Work request ::
Please print the data again exactly as given.
+ + +
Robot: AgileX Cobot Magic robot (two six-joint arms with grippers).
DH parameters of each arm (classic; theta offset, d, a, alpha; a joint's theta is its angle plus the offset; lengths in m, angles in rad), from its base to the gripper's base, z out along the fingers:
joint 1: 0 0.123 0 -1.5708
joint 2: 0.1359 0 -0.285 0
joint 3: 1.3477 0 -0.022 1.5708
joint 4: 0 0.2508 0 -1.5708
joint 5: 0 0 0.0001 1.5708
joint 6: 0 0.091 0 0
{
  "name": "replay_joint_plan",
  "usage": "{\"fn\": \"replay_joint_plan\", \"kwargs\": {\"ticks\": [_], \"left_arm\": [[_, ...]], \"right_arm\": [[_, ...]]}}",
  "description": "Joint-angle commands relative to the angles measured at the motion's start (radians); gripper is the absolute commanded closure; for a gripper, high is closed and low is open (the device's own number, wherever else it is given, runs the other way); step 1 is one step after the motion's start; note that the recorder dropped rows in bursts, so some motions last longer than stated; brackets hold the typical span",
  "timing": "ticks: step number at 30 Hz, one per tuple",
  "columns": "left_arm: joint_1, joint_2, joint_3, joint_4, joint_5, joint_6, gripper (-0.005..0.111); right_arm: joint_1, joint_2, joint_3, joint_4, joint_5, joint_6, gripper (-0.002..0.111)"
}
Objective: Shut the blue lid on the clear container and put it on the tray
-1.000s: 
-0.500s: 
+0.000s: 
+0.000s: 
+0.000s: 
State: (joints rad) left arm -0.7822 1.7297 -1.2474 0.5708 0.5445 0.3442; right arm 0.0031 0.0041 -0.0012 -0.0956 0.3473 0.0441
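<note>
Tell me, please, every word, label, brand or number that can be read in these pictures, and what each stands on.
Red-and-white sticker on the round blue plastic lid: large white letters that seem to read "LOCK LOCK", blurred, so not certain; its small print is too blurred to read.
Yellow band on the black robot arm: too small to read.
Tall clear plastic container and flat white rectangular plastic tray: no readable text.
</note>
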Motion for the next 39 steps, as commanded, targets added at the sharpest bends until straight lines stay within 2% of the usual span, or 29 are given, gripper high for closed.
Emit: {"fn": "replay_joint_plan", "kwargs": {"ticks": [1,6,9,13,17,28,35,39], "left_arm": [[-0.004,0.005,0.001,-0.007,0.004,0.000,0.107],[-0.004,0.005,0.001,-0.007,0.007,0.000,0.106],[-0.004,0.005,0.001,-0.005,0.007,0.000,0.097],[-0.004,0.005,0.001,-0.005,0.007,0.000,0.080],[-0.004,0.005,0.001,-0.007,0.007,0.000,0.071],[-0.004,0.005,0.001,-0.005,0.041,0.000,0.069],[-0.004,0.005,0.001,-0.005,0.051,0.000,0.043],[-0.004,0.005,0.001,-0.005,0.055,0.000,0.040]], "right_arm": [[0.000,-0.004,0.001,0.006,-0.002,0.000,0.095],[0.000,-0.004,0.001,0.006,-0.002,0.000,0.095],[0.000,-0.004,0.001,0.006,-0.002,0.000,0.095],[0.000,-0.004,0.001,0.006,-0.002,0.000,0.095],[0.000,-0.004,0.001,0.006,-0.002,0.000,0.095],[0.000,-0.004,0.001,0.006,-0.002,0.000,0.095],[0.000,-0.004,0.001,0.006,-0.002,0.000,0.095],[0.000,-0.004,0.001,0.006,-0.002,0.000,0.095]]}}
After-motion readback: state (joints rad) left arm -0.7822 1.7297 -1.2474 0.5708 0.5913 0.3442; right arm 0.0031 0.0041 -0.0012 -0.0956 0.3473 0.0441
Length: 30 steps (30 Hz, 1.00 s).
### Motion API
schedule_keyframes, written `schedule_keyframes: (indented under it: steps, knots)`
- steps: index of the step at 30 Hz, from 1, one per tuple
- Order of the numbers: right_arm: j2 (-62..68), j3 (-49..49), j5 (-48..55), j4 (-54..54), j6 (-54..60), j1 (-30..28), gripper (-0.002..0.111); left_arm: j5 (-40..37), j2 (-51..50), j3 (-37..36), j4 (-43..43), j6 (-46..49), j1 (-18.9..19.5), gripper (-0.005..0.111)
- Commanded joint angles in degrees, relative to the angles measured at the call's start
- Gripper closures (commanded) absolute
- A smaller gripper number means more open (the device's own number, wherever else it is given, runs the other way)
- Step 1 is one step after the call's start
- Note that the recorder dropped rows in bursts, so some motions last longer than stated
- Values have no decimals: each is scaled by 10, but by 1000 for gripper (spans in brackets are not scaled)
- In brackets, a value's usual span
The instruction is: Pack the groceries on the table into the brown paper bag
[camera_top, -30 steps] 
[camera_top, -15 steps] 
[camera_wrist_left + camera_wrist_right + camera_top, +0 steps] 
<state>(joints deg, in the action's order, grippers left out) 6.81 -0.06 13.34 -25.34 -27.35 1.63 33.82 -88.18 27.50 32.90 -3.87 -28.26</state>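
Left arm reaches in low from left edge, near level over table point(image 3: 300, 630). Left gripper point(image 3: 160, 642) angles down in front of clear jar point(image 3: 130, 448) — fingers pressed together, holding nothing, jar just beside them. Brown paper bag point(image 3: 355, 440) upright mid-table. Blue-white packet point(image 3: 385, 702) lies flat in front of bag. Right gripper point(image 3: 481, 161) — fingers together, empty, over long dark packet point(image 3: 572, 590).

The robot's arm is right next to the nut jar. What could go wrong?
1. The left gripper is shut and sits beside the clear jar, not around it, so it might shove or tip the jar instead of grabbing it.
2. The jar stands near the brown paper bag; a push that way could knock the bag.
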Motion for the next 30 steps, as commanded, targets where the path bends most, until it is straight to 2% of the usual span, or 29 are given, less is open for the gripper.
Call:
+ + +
Result below ::
Robot: AgileX Cobot Magic robot (two six-joint arms with grippers).
DH parameters of each arm (classic; theta offset, d, a, alpha; a joint's theta is its angle plus the offset; lengths in m, angles in rad), from its base to the gripper's base, z out along the fingers:
joint 1: 0 0.123 0 -1.5708
joint 2: 0.1359 0 -0.285 0
joint 3: 1.3477 0 -0.022 1.5708
joint 4: 0 0.2508 0 -1.5708
joint 5: 0 0 0.0001 1.5708
joint 6: 0 0.091 0 0
{
  "name": "replay_joint_plan",
  "usage": "{\"fn\": \"replay_joint_plan\", \"kwargs\": {\"ticks\": [_], \"left_arm\": [[_, ...]], \"right_arm\": [[_, ...]]}}",
  "description": "Joint-angle commands relative to the angles measured at the motion's start (radians); gripper is the absolute commanded closure; for a gripper, high is closed and low is open (the device's own number, wherever else it is given, runs the other way); step 1 is one step after the motion's start; note that the recorder dropped rows in bursts, so some motions last longer than stated; brackets hold the typical span",
  "timing": "ticks: step number at 30 Hz, one per tuple",
  "columns": "left_arm: joint_1, joint_2, joint_3, joint_4, joint_5, joint_6, gripper (-0.005..0.111); right_arm: joint_1, joint_2, joint_3, joint_4, joint_5, joint_6, gripper (-0.002..0.111)"
}
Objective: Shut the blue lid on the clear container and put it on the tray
-1.000s: 
-0.500s: 
+0.000s: 
+0.000s: 
+0.000s: 
State: (joints rad) left arm -0.7822 1.7297 -1.2474 0.5708 0.5445 0.3442; right arm 0.0031 0.0041 -0.0012 -0.0956 0.3473 0.0441
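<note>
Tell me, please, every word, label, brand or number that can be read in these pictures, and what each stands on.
Red-and-white sticker on the round blue plastic lid: large white letters that seem to read "LOCK LOCK", blurred, so not certain; its small print is too blurred to read.
Yellow band on the black robot arm: too small to read.
Tall clear plastic container and flat white rectangular plastic tray: no readable text.
</note>
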Motion for the next 39 steps, as commanded, targets added at the sharpest bends until straight lines stay within 2% of the usual span, or 29 are given, gripper high for closed.
Emit: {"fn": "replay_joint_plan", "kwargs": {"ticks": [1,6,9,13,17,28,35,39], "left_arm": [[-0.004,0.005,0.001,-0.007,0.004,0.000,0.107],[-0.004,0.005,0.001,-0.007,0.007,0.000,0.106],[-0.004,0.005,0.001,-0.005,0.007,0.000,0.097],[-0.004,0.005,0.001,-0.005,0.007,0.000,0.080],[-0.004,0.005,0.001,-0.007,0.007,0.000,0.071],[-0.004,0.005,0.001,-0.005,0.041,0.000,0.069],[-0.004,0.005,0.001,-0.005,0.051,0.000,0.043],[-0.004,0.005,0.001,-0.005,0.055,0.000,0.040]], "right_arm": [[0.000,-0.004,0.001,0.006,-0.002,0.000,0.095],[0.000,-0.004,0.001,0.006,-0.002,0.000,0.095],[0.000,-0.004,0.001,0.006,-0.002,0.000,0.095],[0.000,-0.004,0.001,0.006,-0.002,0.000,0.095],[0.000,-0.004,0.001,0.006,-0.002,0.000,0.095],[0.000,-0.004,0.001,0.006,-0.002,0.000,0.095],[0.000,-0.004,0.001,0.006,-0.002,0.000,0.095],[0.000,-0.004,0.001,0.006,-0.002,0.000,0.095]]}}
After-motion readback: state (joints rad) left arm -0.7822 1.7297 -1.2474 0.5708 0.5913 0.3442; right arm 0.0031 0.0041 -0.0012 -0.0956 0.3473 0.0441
Length: 30 steps (30 Hz, 1.00 s).
### Motion API
schedule_keyframes, written `schedule_keyframes: (indented under it: steps, knots)`
- steps: index of the step at 30 Hz, from 1, one per tuple
- Order of the numbers: right_arm: j2 (-62..68), j3 (-49..49), j5 (-48..55), j4 (-54..54), j6 (-54..60), j1 (-30..28), gripper (-0.002..0.111); left_arm: j5 (-40..37), j2 (-51..50), j3 (-37..36), j4 (-43..43), j6 (-46..49), j1 (-18.9..19.5), gripper (-0.005..0.111)
- Commanded joint angles in degrees, relative to the angles measured at the call's start
- Gripper closures (commanded) absolute
- A smaller gripper number means more open (the device's own number, wherever else it is given, runs the other way)
- Step 1 is one step after the call's start
- Note that the recorder dropped rows in bursts, so some motions last longer than stated
- Values have no decimals: each is scaled by 10, but by 1000 for gripper (spans in brackets are not scaled)
- In brackets, a value's usual span
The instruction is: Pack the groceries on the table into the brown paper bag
[camera_top, -30 steps] 
[camera_top, -15 steps] 
[camera_wrist_left + camera_wrist_right + camera_top, +0 steps] 
<state>(joints deg, in the action's order, grippers left out) 6.81 -0.06 13.34 -25.34 -27.35 1.63 33.82 -88.18 27.50 32.90 -3.87 -28.26</state>
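Left arm reaches in low from left edge, near level over table point(image 3: 300, 630). Left gripper point(image 3: 160, 642) angles down in front of clear jar point(image 3: 130, 448) — fingers pressed together, holding nothing, jar just beside them. Brown paper bag point(image 3: 355, 440) upright mid-table. Blue-white packet point(image 3: 385, 702) lies flat in front of bag. Right gripper point(image 3: 481, 161) — fingers together, empty, over long dark packet point(image 3: 572, 590).

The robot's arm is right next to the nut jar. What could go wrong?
1. The left gripper is shut and sits beside the clear jar, not around it, so it might shove or tip the jar instead of grabbing it.
2. The jar stands near the brown paper bag; a push that way could knock the bag.
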Motion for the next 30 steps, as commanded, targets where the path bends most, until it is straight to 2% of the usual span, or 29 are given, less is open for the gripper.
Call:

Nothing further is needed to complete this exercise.